A researcher treats an enzyme preparation with an irreversible inhibitor, then adds a 100-fold excess of the enzyme's natural substrate. What happens to the reaction rate?
AThe rate fully recovers because excess substrate outcompetes the inhibitor for the active site
BThe rate partially recovers as substrate displaces some inhibitor molecules
CThe rate does not recover, because the covalent bond cannot be broken by substrate competition
DThe rate decreases further because excess substrate interferes with the inhibitor-enzyme complex
This is the defining difference between irreversible and competitive inhibition. Competitive inhibitors bind non-covalently and are in equilibrium with free inhibitor — adding excess substrate can outcompete them for the active site. Irreversible inhibitors form covalent bonds that are not in equilibrium with anything. No amount of substrate can displace a covalently attached inhibitor; the modified enzyme molecule is permanently inactivated. Activity recovery requires the cell to synthesize entirely new enzyme protein. This is why the irreversible/reversible distinction has profound pharmacological consequences.
Question 2 Multiple Choice
Low-dose aspirin inhibits platelet aggregation for 7–10 days, far longer than aspirin remains in the bloodstream. What accounts for this prolonged effect?
AAspirin accumulates in platelet granules and is slowly released over days, providing sustained inhibition
BAspirin irreversibly acetylates cyclooxygenase, and platelets lack nuclei and cannot synthesize new enzyme to replace the inactivated copies
CAspirin activates a feedback loop in the bone marrow that suppresses platelet production for days after a dose
DAspirin's metabolite salicylate is more potent than aspirin and has a half-life of several days
Aspirin covalently acetylates a serine residue in cyclooxygenase (COX), permanently inactivating it. Most cells could respond by synthesizing new COX, which would restore activity within hours. But platelets are anucleate — they have no nucleus and cannot make new proteins. The inhibition therefore lasts for the entire functional lifespan of the platelet (7–10 days), not for the duration of aspirin in the bloodstream.

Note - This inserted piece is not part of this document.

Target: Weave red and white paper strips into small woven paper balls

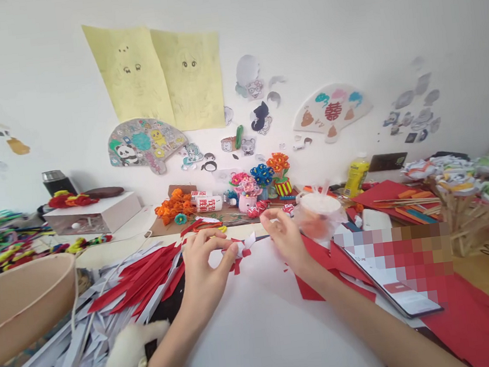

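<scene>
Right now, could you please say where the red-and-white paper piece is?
In the head view, the red-and-white paper piece is just left of centre, held by the left hand, over the white sheet.

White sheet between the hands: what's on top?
On the white sheet, tiny red scraps; over it, a red-and-white paper piece in the left hand. Whatever the left forearm covers is hidden.

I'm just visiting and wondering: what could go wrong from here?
Two things, perhaps:
1. The cup stands close to the right hand. A careless knock might spill it onto the red paper nearby.
2. The left hand pinches a small white paper piece between thumb and fingers; squeezed too hard it could crumple, held too loosely it might slip.
</scene>
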Demonstrator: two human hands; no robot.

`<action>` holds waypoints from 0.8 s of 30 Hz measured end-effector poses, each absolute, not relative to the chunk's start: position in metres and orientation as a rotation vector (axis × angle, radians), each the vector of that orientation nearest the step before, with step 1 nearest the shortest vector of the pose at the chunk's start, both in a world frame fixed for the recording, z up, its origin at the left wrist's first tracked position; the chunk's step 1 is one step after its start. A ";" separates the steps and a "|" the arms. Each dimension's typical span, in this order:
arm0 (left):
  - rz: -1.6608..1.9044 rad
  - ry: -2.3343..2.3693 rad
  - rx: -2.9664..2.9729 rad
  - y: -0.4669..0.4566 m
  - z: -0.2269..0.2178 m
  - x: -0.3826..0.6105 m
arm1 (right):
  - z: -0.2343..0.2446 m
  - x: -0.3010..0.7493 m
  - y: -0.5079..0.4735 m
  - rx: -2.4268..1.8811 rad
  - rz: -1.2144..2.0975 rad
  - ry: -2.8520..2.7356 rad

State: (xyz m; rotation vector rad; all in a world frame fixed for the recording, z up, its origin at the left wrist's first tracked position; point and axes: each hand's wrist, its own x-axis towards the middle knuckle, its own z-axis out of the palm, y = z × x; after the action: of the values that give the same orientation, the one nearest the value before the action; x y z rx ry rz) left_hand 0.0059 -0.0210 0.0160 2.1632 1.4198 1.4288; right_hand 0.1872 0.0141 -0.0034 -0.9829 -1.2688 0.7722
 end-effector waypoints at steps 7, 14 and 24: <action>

This is a perfect illustration of why irreversibility matters: the duration of drug effect is determined by enzyme replacement kinetics, not drug clearance kinetics.
Question 3 True / False
A suicide inhibitor is called 'suicidal' because it is toxic to the cell, killing it by disrupting essential metabolic pathways.
TTrue
FFalse
Answer: False
The 'suicide' refers to the enzyme, not the cell. A suicide inhibitor is a substrate analog that is processed by the enzyme's own catalytic machinery partway through the reaction cycle. The enzyme converts the inhibitor into a reactive intermediate, which then covalently attacks a residue in the active site — the enzyme has activated its own poison. Suicide inhibitors are actually designed to be highly target-specific: they are only activated by the enzyme that recognizes them as substrates, leaving other enzymes untouched. This specificity makes them valuable therapeutic agents (e.g., penicillin targeting bacterial transpeptidase).
Question 4 True / False
On a Lineweaver-Burk plot, irreversible inhibition reduces the apparent Vmax while leaving the Km of the surviving enzyme molecules unchanged.
TTrue
FFalse
Answer: True
Irreversible inhibitors permanently destroy a fraction of enzyme molecules, reducing the total number of functional enzymes available. Fewer functional enzymes means lower maximal velocity (Vmax decreases). However, the surviving enzyme molecules are chemically identical to the uninhibited enzyme — their active sites are intact and their affinity for substrate (reflected in Km) is unchanged. This pattern (decreased Vmax, unchanged Km) resembles noncompetitive inhibition on a Lineweaver-Burk plot, but the key distinguishing feature of irreversible inhibition is that the apparent Vmax continues to decrease with longer pre-incubation times — it is time-dependent, not at equilibrium.
Question 5 Short Answer
Explain why a suicide inhibitor selectively inactivates its target enzyme without affecting other enzymes in the cell.
Think about your answer, then reveal below.
Model answer: A suicide inhibitor is designed to resemble the target enzyme's natural substrate. Specificity is achieved in two layers. First, the inhibitor is only recognized and bound by the specific enzyme that processes that substrate — other enzymes ignore it, just as they ignore other enzymes' substrates. Second, once the inhibitor is bound, the enzyme's own catalytic mechanism converts it into a highly reactive intermediate. This reactive species immediately attacks a nearby amino acid residue in the active site before it can diffuse away and react non-specifically with other proteins. The enzyme that created the reactive species is in exactly the right position to be destroyed by it; no other enzyme is. The combination of binding specificity and proximity-based covalent modification makes suicide inhibitors among the most target-specific drugs in pharmacology.